Dust is a programming language and interactive shell. Dust can be used as a replacement for a traditional command line shell, as a scripting language and as a data format. Dust is fast, efficient and easy to learn.
Dust is an interpreted, general purpose language with first class functions. It is *data-oriented*, with extensive tools to manage structured and relational data. Dust also includes built-in tooling to import and export data in a variety of formats, including JSON, TOML, YAML and CSV.
Dust is an experimental project under active development. At this stage, features come and go and the API is always changing. It should not be considered for serious use yet.
You must have the default rust toolchain installed and up-to-date. Install [rustup] if it is not already installed. Run `cargo install dust-lang` then run `dust` to start the interactive shell. Use `dust --help` to see the full command line options.
To build from source, clone the repository and build the parser. To do so, enter the `tree-sitter-dust` directory and run `tree-sitter-generate`. In the project root, run `cargo run` to start the shell. To see other command line options, use `cargo run -- --help`.
Dust is at a very early development stage but performs strongly in preliminary benchmarks. The examples given were tested using [Hyperfine] on a single-core cloud instance with 1024 MB RAM. Each test was run 1000 times. The test script is shown below. Each test asks the program to read a JSON file and count the objects. The programs produced identical output with the exception that NodeJS printed in color.
For the first test, a file with four entries was used.
| Command | Mean [ms] | Min [ms] | Max [ms] | Relative |
Dust is formally defined as a Tree Sitter grammar in the tree-sitter-dust directory. Tree sitter generates a parser, written in C, from a set of rules defined in JavaScript. Dust itself is a rust binary that calls the C parser using FFI.
Tests are written in three places: in the Rust library, in Dust as examples and in the Tree Sitter test format. Generally, features are added by implementing and testing the syntax in the tree-sitter-dust repository, then writing library tests to evaluate the new syntax. Implementation tests run the Dust files in the "examples" directory and should be used to demonstrate and verify that features work together.
Tree Sitter generates a concrete syntax tree, which Dust traverses to create an abstract syntax tree that can run the Dust code. The CST generation is an extra step but it allows easy testing of the parser, defining the language in one file and makes the syntax easy to modify and expand. Because it uses Tree Sitter, developer-friendly features like syntax highlighting and code navigation are already available in any text editor that supports Tree Sitter.
Note that strings can be wrapped with any kind of quote: single, double or backticks. Numbers are always integers by default. Floats are declared by adding a decimal. If you divide integers or do any kind of math with a float, you will create a float value.
Lists are sequential collections. They can be built by grouping values with square brackets. Commas are optional. Values can be indexed by their position using dot notation with an integer. Dust lists are zero-indexed.

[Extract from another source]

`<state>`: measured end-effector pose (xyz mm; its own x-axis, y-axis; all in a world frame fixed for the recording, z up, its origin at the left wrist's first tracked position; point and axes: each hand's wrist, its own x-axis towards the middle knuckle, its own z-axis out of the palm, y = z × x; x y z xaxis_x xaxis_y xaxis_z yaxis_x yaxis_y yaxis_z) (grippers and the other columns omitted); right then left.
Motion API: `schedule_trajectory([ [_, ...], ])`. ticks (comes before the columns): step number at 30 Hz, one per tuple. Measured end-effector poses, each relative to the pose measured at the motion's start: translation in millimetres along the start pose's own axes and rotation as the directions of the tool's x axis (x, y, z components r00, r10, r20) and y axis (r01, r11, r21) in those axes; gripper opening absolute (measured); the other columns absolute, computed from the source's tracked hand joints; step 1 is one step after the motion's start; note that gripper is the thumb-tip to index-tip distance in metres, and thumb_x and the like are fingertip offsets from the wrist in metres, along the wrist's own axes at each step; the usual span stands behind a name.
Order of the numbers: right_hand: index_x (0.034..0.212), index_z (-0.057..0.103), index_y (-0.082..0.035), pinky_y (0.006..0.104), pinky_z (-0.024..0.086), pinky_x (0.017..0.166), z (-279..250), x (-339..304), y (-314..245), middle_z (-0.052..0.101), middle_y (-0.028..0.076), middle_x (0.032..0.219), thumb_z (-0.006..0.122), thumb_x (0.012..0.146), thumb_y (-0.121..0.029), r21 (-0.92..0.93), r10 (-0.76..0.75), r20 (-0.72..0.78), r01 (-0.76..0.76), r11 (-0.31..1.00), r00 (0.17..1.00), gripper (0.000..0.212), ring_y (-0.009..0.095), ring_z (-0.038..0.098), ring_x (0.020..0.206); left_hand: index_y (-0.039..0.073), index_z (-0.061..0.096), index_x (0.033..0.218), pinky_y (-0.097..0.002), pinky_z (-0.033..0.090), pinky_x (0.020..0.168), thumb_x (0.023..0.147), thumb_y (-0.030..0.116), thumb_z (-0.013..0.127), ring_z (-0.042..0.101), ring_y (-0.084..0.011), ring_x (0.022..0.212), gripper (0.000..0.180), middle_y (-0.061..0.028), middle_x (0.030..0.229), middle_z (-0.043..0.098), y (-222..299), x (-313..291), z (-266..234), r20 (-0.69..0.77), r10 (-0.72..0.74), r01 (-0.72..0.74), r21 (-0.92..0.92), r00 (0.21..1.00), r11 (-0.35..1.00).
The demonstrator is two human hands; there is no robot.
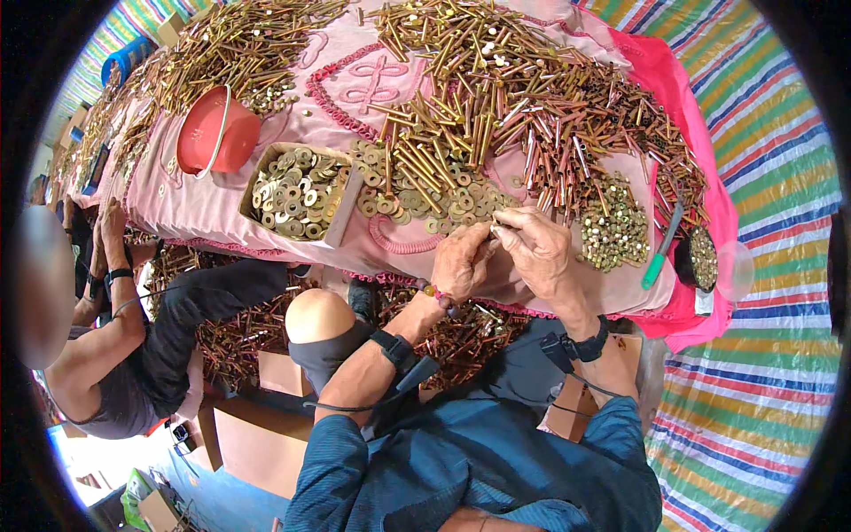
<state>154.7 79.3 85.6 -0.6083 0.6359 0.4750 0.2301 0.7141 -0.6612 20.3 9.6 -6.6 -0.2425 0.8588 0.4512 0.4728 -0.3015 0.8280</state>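
Observation:
My left hand [465, 260] and my right hand [536, 253] meet above the near edge of the pink cloth [519, 288]. The fingers of both are pinched together around something too small to make out. Just beyond them lie loose brass-coloured washers [465, 202]. To the right of my right hand is a heap of small hex nuts [612, 238]. Long metal bolts [425, 164], some with sleeves, spread across the cloth behind the washers. An open carton [346, 213] full of washers stands to the left of my left hand.
A red bucket [215, 133] lies tipped behind the carton. A green-handled tool [654, 269] rests beside a black bowl [684, 266] of small parts at right. More bolts [244, 337] fill the space below the cloth. Another person's hand [113, 232] is at the far left.

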Motion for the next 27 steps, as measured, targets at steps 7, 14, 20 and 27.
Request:
schedule_trajectory([
  [7, 0.113, 0.070, -0.003, 0.0310, 0.055, 0.081, 13, -4, -11, 0.073, 0.012, 0.103, 0.073, 0.090, -0.011, 0.032, 0.226, 0.027, -0.227, 0.973, 0.974, 0.024, 0.020, 0.070, 0.091, 0.008, 0.064, 0.109, -0.0479, 0.051, 0.075, 0.084, 0.009, 0.066, 0.062, -0.0416, 0.088, 0.025, -0.0191, 0.094, 0.065, -15, -11, -3, -0.030, -0.005, 0.006, 0.034, 1.000, 0.999],
  [14, 0.117, 0.066, 0.000, 0.0394, 0.051, 0.093, 5, -22, -3, 0.069, 0.016, 0.110, 0.061, 0.094, -0.003, -0.102, 0.110, 0.024, -0.107, 0.989, 0.994, 0.023, 0.031, 0.065, 0.104, 0.007, 0.058, 0.125, -0.0487, 0.050, 0.078, 0.086, 0.011, 0.061, 0.060, -0.0409, 0.090, 0.039, -0.0171, 0.099, 0.064, -20, -18, 22, -0.042, 0.044, -0.046, -0.048, 0.998, 0.998],
  [20, 0.109, 0.068, 0.002, 0.0396, 0.053, 0.089, 6, -11, -8, 0.070, 0.017, 0.107, 0.064, 0.090, 0.003, -0.106, -0.092, 0.085, 0.101, 0.989, 0.992, 0.019, 0.031, 0.067, 0.099, 0.005, 0.057, 0.126, -0.0484, 0.050, 0.080, 0.086, 0.010, 0.061, 0.061, -0.0412, 0.094, 0.040, -0.0179, 0.100, 0.065, -29, -20, 18, -0.027, 0.085, -0.087, -0.059, 0.996, 0.994],
  [27, 0.104, 0.070, 0.001, 0.0356, 0.054, 0.082, 9, -14, 7, 0.071, 0.016, 0.099, 0.076, 0.081, 0.001, -0.098, -0.029, -0.042, 0.025, 0.995, 0.999, 0.024, 0.028, 0.069, 0.089, 0.005, 0.056, 0.133, -0.0483, 0.051, 0.080, 0.073, 0.003, 0.059, 0.062, -0.0425, 0.095, 0.059, -0.0187, 0.099, 0.065, -26, -13, 21, -0.069, 0.132, -0.136, -0.065, 0.989, 0.989],
])
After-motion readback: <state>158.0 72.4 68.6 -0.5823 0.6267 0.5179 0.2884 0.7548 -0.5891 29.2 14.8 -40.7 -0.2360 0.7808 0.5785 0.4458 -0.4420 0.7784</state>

Maps are flexible collections with arbitrary key-value pairs, similar to JSON objects. A map is created with a pair of curly braces and its entries are variables declared inside those braces. Map contents can be accessed using dot notation.
Tables are strict collections, each row must have a value for each column. If a value is "missing" it should be set to an appropriate value for that type. For example, a string can be empty and a number can be set to zero. Dust table declarations consist of a list of column names, which are identifiers enclosed in pointed braces, followed by a list of rows.
The keywords `table` and `insert` make sure that all of the memory used to hold the rows is allocated at once, so it is good practice to group your rows together instead of using a call for each row.
Functions are first-class values in dust, so they are assigned to variables like any other value. The function body is wrapped in single parentheses. To create a function, use the "function" keyword. The function's arguments are identifiers inside of a set of pointed braces and the function body is enclosed in curly braces. To call a fuction, invoke its variable name inside a set of parentheses. You don't need commas when listing arguments and you don't need to add whitespace inside the function body but doing so may make your code easier to read.
In an **async** block, each statement is run in parallel. In this case, we want to read from a file and assign the data to a variable. It doesn't matter which statement finishes first, the last statement in the block will be used as the assigned value. If one of the statements in an **async** block produces an error, the other statements will stop running if they have not already finished.